* [WHAT YOU SHOULD DO] Repeat the whole listing below precisely. Omit all pictures.

* [INFORMATION SHOWN]
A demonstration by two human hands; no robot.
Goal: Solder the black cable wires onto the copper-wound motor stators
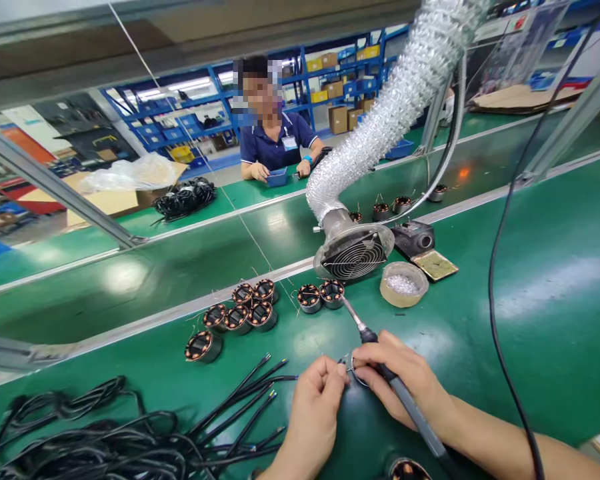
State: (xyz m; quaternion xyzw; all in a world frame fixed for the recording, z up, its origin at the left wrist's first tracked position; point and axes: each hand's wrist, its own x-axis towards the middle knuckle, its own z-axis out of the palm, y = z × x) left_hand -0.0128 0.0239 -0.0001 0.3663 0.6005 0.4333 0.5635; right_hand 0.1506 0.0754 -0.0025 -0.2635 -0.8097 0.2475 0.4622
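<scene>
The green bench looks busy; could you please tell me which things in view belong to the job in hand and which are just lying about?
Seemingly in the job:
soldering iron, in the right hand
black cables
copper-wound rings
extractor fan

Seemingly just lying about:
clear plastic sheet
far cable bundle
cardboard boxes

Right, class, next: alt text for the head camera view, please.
Over a green bench, the right hand holds a soldering iron and the left hand pinches a black cable. Nearby are more cables, copper-wound rings and an extractor hood; a person faces the camera across the bench.
</scene>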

* [EXERCISE OUTPUT]
A demonstration by two human hands; no robot.
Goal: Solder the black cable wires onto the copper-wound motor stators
State: (xyz m; quaternion xyzw; all in a world frame fixed for the recording, z up, its origin at the left wrist's first tracked position; point and axes: each hand's wrist, its own x-axis towards the middle knuckle, its own z-axis out of the palm, y = z × x) left_hand -0.0128 0.0239 -0.0001 0.3663 0.6005 0.4333 0.5635; right_hand 0.1506 0.0754 -0.0025 -0.2635 -0.8097 0.2475 0.4622
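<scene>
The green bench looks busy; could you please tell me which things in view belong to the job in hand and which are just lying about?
Seemingly in the job:
soldering iron, in the right hand
black cables
copper-wound rings
extractor fan

Seemingly just lying about:
clear plastic sheet
far cable bundle
cardboard boxes

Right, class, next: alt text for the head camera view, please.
Over a green bench, the right hand holds a soldering iron and the left hand pinches a black cable. Nearby are more cables, copper-wound rings and an extractor hood; a person faces the camera across the bench.
</scene>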

Here the output is complete.